WORK ORDER. Scan the records below for the word "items". Copy each line where it appears.

——

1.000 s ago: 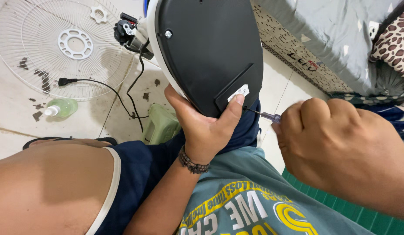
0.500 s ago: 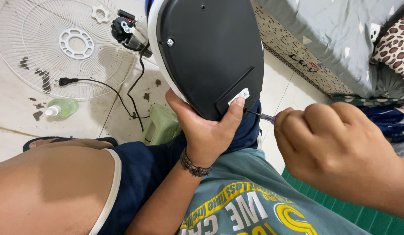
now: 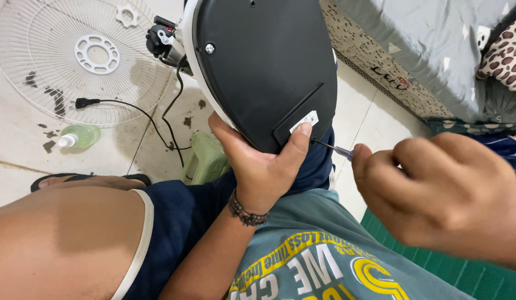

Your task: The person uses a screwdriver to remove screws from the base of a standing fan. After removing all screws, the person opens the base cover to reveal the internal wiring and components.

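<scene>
My left hand (image 3: 258, 166) grips the lower edge of a round black fan base (image 3: 263, 66), held upright on my lap with its flat underside toward me. Its thumb lies by a small white sticker on the base. My right hand (image 3: 436, 194) is closed on a thin screwdriver (image 3: 333, 148), whose metal tip meets the base's edge just right of my left thumb. A silver screw (image 3: 209, 49) sits at the upper left of the underside. A beaded bracelet (image 3: 244, 211) circles my left wrist.
On the tiled floor to the left lie a white wire fan grille (image 3: 74, 61), a black power cord with plug (image 3: 85, 103) and a small green bottle (image 3: 77, 137). A green plastic stool (image 3: 205, 158) stands below the base. A bed with grey cover (image 3: 430, 50) is at right.
The fan base has shifted slightly, and my right hand has turned and moved a little lower and to the right while the screwdriver tip stays at the base's edge.
</scene>
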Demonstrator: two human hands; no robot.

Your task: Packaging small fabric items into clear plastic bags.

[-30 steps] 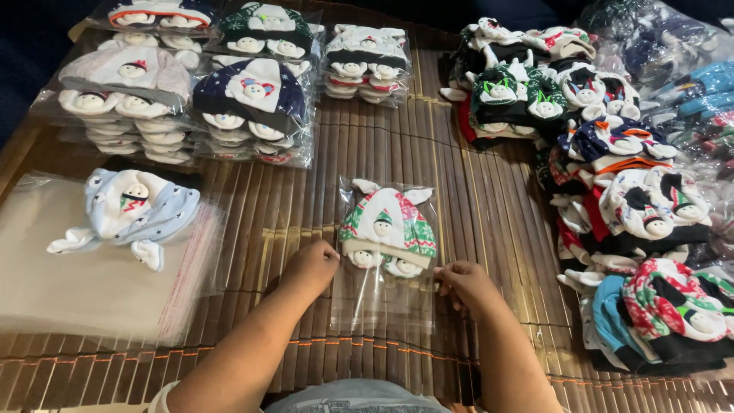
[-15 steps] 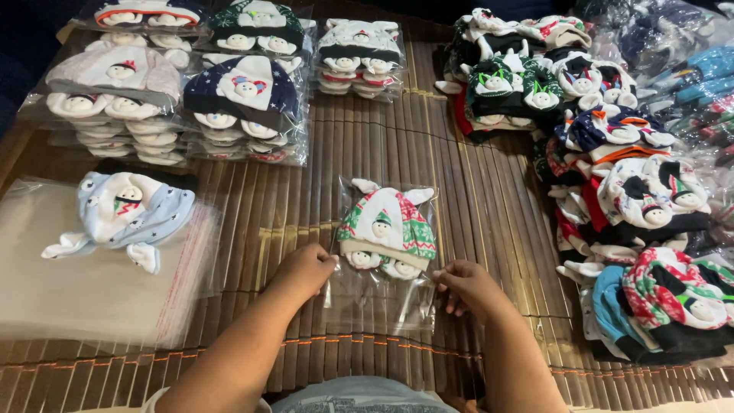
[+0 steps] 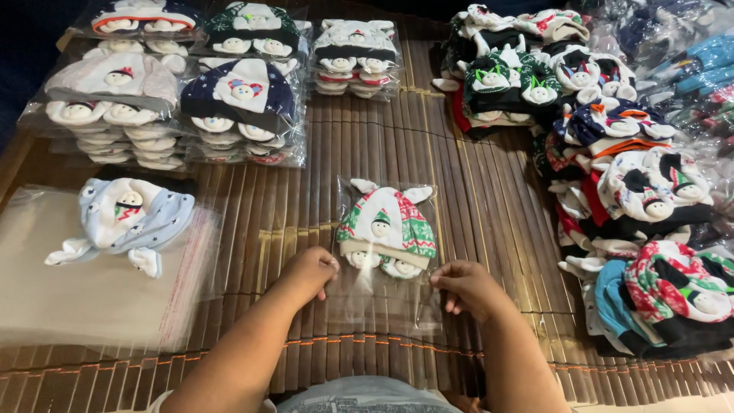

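Observation:
A small knitted baby hat (image 3: 387, 226), white with red and green pattern and a snowman face, lies inside a clear plastic bag (image 3: 386, 302) on a brown bamboo mat (image 3: 474, 191). My left hand (image 3: 312, 270) pinches the bag's left edge below the hat. My right hand (image 3: 464, 287) pinches its right edge. The bag's open flap lies flat between my hands.
A light blue hat (image 3: 126, 220) rests on a stack of empty clear bags (image 3: 92, 294) at the left. Piles of bagged hats (image 3: 229, 99) stand at the back. Loose unbagged hats (image 3: 634, 199) are heaped along the right side.
Both hands stay on the bag's lower edges; my left hand has slid slightly down and inward along the left edge. The hat has not moved.

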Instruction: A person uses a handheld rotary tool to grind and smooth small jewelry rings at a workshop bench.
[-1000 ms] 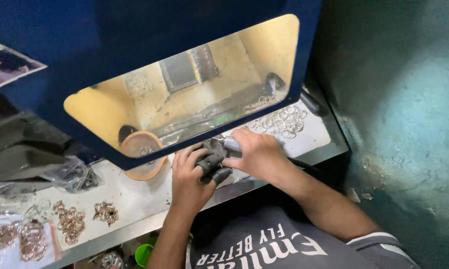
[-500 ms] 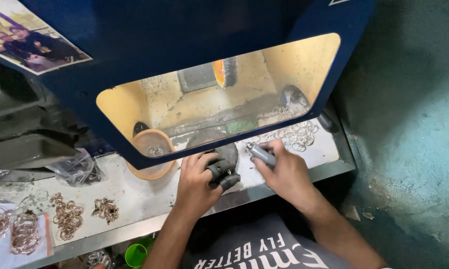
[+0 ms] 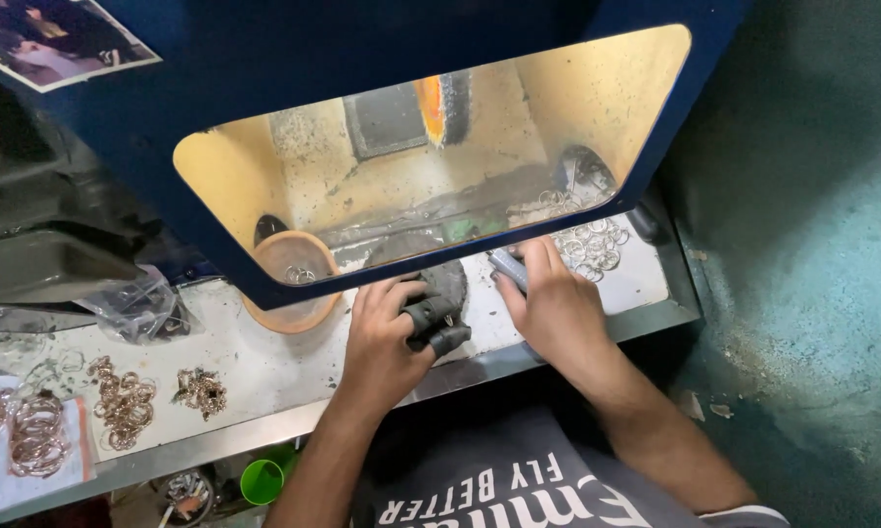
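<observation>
Two hands in view, both at the lower edge of the blue hood's opening (image 3: 216,254). Left hand (image 3: 387,337) curled, thumb and forefinger capped in dark finger guards (image 3: 436,328), pressed against a dark rounded piece (image 3: 447,279) at 12 o'clock of the knuckles; exact nature of that piece hard to make out. Right hand (image 3: 558,303) closed, pinching a small grey metal item (image 3: 507,266) at its 10 o'clock; item mostly covered by the fingers, shape not readable. One orange bowl (image 3: 289,284) at 9 o'clock of the left hand, half behind the hood edge, a few rings inside. One pile of silvery rings (image 3: 587,244) at 1 o'clock of the right hand; count not possible, pile overlapping and partly behind the hood. One spinning buffing wheel (image 3: 442,108) at 12 o'clock inside the lit chamber, blurred. On the white bench (image 3: 255,367), at 8 o'clock, three clusters of copper-toned rings (image 3: 123,401), the leftmost cut by the frame. One crumpled clear bag (image 3: 137,303). One green cup (image 3: 262,481) below the bench, partly hidden.
</observation>
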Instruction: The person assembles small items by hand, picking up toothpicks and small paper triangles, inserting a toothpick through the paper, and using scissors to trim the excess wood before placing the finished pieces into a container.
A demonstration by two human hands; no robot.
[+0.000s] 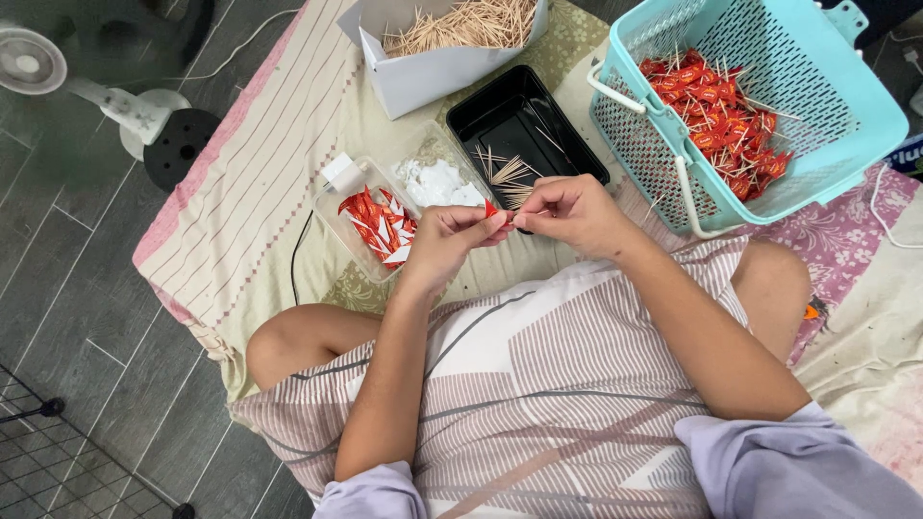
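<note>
Red sticker (pixel 490 208), small and flag-like, sits pinched between the fingertips of both hands, which meet above the person's lap. Left hand (pixel 452 235) has its fingers curled, thumb and forefinger closed on the sticker's lower edge. Right hand (pixel 569 213) is bent at the knuckles, its fingertips touching the left ones and gripping what seems to be a thin toothpick at the sticker; the stick itself is too fine to see clearly. Just beyond the fingers lies a black tray (pixel 524 123) with loose toothpicks (pixel 510 173) at its near end. To the left of the fingers, a clear tub (pixel 361 226) holds more red stickers, with a white pile beside them. Farther out past the fingers stands a white box (pixel 433 72) full of toothpicks. To the right of the fingers, a turquoise basket (pixel 846 115) holds a heap of finished red flags (pixel 721 115) on sticks.
</note>
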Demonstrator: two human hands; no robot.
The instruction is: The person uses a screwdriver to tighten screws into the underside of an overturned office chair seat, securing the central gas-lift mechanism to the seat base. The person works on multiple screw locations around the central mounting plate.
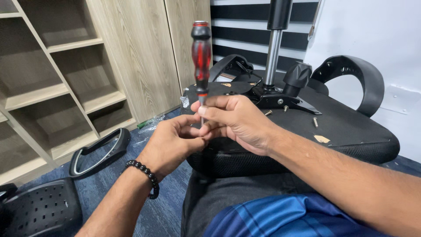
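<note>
The right hand [239, 120] pinches the metal shaft of a red-and-black screwdriver [201, 57], which stands upright with its handle on top. The left hand [171, 145], wearing a black bead bracelet [144, 174], meets it from the left, its fingers [190, 131] curled in at the shaft's lower end; whether they grip the tip or something small there is hard to tell. Just beyond the hands lies an upturned office chair seat [351, 131] with loose screws [315, 122] on it. A detached armrest [98, 149] lies on the blue carpet [105, 184] to the left.
</note>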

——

RESULT OF THE TASK.
Your task: Packaging small fabric items into clear plastic bags.
Instruction: The person assembles small items by hand, picking up toothpicks and small paper triangles, inserting a toothpick through the paper, and using scissors to trim the excess wood before placing the finished pieces into a container.

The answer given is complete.